[Given data Boundary: Start]

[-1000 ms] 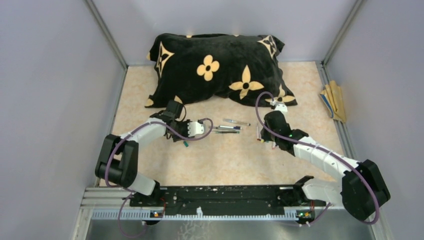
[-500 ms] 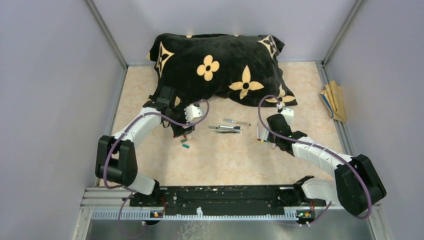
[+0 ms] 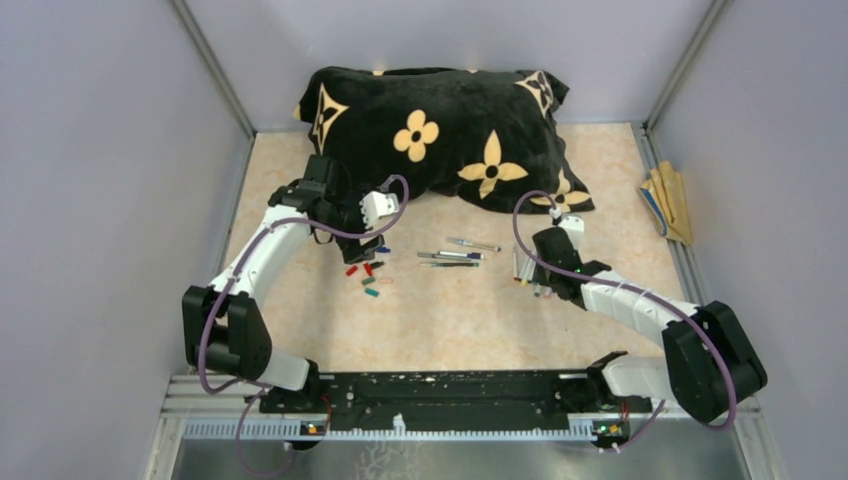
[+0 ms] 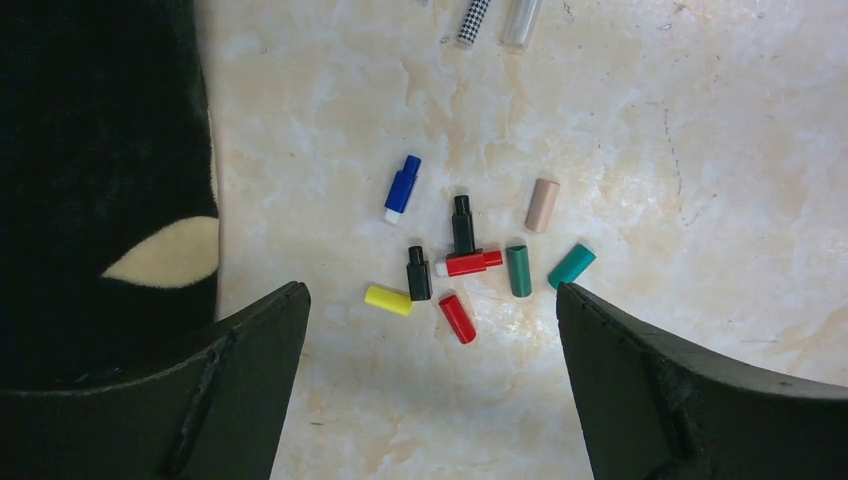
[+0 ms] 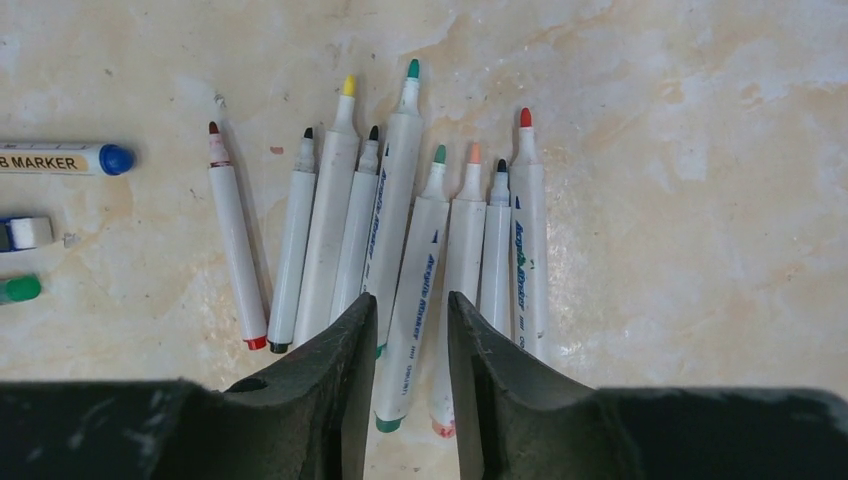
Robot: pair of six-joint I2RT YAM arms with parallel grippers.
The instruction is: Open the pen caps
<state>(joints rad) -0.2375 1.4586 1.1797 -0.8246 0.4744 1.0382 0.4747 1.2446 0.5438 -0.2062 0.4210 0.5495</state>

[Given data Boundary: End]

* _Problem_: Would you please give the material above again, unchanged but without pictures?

* _Final answer_:
[-1000 ms] 
[-500 ms] 
[+0 ms] 
[+0 ms] 
[+0 ms] 
Robot: pair of six-joint I2RT YAM arms with parallel grippers.
The instruction is: Open the pen caps
<state>(joints rad) -0.2375 1.4586 1.1797 -0.8246 0.4744 1.0382 0.4747 1.2446 0.5438 -0.2062 0.4210 0.5495</state>

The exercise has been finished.